Ben walked back to the main column and gave the orders. “Crank them up,” he said.
The morning was filled with the coughing of powerful engines fired into sudden life from the cold metal.
“Colonel Gray?”
“Sir?”
“Scouts out?”
“Yes, sir.”
“Hector?”
“Sir?”
Ben held out his hand and the man shook it. “Luck to you, Hec.”
Hector’s teeth flashed white against the olive of his face. “See you after we kick ass, Ben.”
Ben nodded. Both men knew the odds of them kicking the ass of the IPF were hard against. He looked at Cecil, held out his hand.
“Luck to you, Ben,” the black man said, gripping the hand.
“Take care, old soldier.”
Cecil walked away to join his command.
Juan and Mark shook hands with Ben and the two of them left to link up with their respective commands.
Ben looked at Ike.
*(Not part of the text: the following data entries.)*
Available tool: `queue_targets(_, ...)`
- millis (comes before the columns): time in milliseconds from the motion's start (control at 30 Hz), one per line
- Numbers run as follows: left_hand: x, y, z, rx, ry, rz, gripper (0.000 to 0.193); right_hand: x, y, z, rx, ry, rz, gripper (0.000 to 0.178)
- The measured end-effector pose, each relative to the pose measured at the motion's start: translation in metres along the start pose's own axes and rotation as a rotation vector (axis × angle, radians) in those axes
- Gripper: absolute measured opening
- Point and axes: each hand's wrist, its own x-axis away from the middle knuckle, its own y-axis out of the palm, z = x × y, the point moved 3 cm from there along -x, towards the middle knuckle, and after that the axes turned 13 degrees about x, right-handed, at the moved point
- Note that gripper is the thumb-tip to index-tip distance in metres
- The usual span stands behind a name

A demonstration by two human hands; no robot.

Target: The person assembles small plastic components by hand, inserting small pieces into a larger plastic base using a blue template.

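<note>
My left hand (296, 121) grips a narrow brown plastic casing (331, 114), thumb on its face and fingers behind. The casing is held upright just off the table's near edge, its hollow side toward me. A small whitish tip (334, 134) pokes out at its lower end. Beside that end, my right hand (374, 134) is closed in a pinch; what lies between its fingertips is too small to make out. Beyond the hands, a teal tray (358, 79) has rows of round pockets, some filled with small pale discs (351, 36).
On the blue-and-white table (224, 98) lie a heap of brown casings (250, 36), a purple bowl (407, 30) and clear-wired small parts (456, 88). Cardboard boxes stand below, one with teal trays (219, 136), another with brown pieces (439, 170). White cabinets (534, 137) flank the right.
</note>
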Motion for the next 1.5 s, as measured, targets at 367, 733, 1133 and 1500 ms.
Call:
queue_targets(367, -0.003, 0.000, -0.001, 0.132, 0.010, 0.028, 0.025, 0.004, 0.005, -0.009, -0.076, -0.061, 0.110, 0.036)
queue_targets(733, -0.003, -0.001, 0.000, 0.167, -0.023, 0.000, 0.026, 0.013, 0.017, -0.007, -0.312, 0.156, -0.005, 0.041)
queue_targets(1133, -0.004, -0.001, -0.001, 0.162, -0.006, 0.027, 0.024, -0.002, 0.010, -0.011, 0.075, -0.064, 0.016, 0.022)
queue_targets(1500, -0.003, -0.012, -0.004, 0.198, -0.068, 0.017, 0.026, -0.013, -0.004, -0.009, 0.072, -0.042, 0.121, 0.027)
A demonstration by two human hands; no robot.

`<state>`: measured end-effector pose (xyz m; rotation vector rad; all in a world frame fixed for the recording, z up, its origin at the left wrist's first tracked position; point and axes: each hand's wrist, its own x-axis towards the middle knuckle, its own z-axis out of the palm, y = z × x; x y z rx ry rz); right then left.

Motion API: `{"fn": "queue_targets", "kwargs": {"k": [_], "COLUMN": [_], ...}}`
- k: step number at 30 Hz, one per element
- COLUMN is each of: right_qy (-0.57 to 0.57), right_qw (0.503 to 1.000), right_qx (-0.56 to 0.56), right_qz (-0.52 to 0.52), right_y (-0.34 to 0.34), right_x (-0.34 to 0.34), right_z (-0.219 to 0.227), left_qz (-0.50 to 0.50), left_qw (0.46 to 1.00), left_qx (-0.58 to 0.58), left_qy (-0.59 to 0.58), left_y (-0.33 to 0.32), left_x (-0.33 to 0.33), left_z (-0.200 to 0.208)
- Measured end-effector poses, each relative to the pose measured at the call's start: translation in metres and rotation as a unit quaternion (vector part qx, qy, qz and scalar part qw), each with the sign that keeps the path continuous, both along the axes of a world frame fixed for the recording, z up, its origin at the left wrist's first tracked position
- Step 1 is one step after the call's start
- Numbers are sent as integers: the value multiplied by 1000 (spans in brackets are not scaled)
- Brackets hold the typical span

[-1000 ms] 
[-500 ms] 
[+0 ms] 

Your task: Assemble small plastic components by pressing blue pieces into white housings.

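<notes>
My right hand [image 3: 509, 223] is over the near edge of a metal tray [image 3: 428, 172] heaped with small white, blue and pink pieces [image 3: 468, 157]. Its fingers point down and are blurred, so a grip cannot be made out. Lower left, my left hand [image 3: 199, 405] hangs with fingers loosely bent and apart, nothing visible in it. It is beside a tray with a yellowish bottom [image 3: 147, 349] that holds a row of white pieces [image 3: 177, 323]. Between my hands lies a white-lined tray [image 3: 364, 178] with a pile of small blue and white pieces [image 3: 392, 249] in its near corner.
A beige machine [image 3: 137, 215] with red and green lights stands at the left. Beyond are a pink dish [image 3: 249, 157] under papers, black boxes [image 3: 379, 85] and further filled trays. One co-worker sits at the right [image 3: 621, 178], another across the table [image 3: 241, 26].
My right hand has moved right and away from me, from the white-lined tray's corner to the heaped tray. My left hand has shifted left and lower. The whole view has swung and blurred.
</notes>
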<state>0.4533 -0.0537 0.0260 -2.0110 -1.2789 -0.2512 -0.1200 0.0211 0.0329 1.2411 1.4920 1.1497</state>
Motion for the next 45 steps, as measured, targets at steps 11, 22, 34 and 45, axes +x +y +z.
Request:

The ex-navy SEAL grinned boyishly. He said, “Here we go again, El Presidente. Seems like we just got through doing this.”
“I know the feeling,” Ben replied. “Ike, we’ve got to make the first punch hard enough to knock them down. Then we’ve got to stomp them while they’re down. We’ve got to make this as dirty and vicious as we know how. And we’re going to take a lot of casualties doing it.”